– Не скажи, брат, – вдруг вступился Санкио, – сейчас без пианино никуда…
Он чутко улавливал настроение Масаэ. Его голос, обычно и так неприятный, в такие моменты становился особенно слащавым – жёлтым, как гной. После гайморита он навсегда сохранил гнусавость. Хотя в целом его голос трудно было назвать приятным, сейчас Масаэ он показался сладчайшей музыкой. Ранний уход его жены был забыт.
– Тише, тише! – воскликнула жена Дэмсабуро.
Началось исполнение нагауты.
Жена Дэмсабуро была худощавой, с невыразительными чертами лица, но любила веселье. Кроме напевания старых песенок, у неё было лишь одно увлечение – коллекционирование фотографий безликих красавцев-актёров. Хотя в кино она никогда не ходила – Дэмсабуро не разрешал. Недавно они наняли служанку, но та быстро уволилась. Под началом такой трудолюбивой хозяйки ей было невыносимо. Уходя, девушка плакала: «Ради чего живёт наша госпожа?».
Дэмсабуро был отъявленным гулякой, и жена страдала от этого пятнадцать лет. Гонъэмон знал об этом, но никогда не утешал её лично. Хотя переживал. Он часто говорил Дэмсабуро: «Я даю деньги не тебе, а Охацу». Её звали Хацуно. Гонъэмон явно благоволил к ней. «Без Охацу в доме Дэмсабуро был бы полный бардак», – часто говорил он, и это было правдой.
Сейчас, увидев, как она, склонив правое плечо, внимательно слушает, Гонъэмон подумал: «Эх, Дэмсабуро…».
– Как вам? – обратилась жена Дэмсабуро к жене Итидзиро.
Та, замечтавшись, вздрогнула и залепетала на своём деревенском диалекте:
– О-о, да, прекрасно…
Она была невероятно церемонной. Жена Дэмсабуро всегда раздражалась, когда та в ответ на приветствие разражалась долгими, чересчур вежливыми речами. Но сейчас и ей пришлось поклониться в ответ. Пока жена Итидзиро поправляла руки на коленях, жена Дэмсабуро оправила воротник и подол, приняв важный вид. Эти женщины были так увлечены взаимными церемониями, что почти не слушали нагауту. Но когда песня закончилась, то захлопали первыми.
Гонъэмон смутился.
– Ох, ну и позорище… – Он почесал макушку, и в этом жесте было столько обаяния!
Усы, которые он отрастил в тридцать шесть лет, скопив первые десять тысяч иен, обычно придавали ему солидности, но сейчас делали его похожим на сластолюбца.
– Жаль, нет сямисэна… – Затем он вдруг оживился: – А не махнуть ли нам всем в район развлечений? Охацу, и ты с нами!
– Конечно, с удовольствием! – ответила она, хотя понимала, что Гонъэмон слишком пьян для таких планов.
Гости переглянулись.
– Хозяин, вы серьёзно? – спросил Харумацу.
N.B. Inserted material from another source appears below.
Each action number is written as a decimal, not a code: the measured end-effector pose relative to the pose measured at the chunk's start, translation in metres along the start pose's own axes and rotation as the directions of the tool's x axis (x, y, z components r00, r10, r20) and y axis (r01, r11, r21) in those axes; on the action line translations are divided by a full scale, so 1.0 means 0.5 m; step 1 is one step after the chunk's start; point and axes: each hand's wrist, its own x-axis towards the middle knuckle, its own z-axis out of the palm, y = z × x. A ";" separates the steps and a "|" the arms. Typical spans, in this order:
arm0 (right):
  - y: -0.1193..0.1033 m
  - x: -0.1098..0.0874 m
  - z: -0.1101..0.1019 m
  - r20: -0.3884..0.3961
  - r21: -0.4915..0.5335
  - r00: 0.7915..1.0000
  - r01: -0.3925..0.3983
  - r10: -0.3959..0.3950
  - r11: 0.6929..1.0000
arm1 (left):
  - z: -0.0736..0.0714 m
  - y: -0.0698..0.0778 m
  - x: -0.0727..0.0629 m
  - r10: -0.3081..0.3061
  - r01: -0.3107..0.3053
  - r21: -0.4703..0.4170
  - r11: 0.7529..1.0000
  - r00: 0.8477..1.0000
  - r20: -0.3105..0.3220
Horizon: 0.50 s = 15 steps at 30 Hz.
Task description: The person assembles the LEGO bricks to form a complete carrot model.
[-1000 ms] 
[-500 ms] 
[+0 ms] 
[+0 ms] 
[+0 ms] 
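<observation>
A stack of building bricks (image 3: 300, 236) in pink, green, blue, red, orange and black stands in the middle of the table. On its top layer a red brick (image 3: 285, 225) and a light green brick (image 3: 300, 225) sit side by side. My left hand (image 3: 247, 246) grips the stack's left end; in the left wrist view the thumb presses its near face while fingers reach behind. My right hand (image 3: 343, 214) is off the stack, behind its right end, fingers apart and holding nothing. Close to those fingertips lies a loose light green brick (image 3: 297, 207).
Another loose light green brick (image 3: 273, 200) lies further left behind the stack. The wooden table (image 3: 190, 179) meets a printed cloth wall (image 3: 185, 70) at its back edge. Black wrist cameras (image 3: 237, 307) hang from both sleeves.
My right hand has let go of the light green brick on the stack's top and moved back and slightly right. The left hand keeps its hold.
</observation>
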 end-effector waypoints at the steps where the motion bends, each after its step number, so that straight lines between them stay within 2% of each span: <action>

Он как раз собирался сходить к проституткам и вспомнил одну историю про Гонъэмона.
Давно, во время командировки в Токио, Гонъэмон, Дэмсабуро, Санкио и Харумацу, презирая токийских торговцев, даже не пошли на Гиндзу. По мнению Гонъэмона, токийские купцы были ничтожествами: даже если товар производился в столице, они не могли купить его напрямую – только через осакских посредников, которые накручивали цены. «Эдокко заказывают ровно столько, сколько нужно, а осакцы – втрое больше!» – объяснял он. К тому же, большинство магазинов на Гиндзе работали на деньги осакских кредиторов.
Но вечером Дэмсабуро, Санкио и Харумацу предложили: «Давай возьмём токийских гейш!».
– Я лучше посплю, – ответил Гонъэмон.
На следующее утро, вернувшись из Сэндзоку, они не нашли его в гостинице. По словам служанки, тот вышел вскоре после них. Все решили, что он отправился в Ёсивару или Таманои.
Действительно, он вернулся сонный и смущённый.
«Наверное, не хотел платить за всех и пошёл к дешёвым шлюхам», – решили товарищи.
Особенно на этом настаивал Дэмсабуро. Тогда он задолжал Гонъэмону девятьсот иен и не возвращал, а вместо этого купил за семьсот иен бойцовую собаку тоса-ину, тратясь на её подготовку. Гонъэмон, разозлившись, прислал ему официальное уведомление о долге. Дэмсабуро даже сменил имя в телефонной книге, чтобы избежать ареста имущества.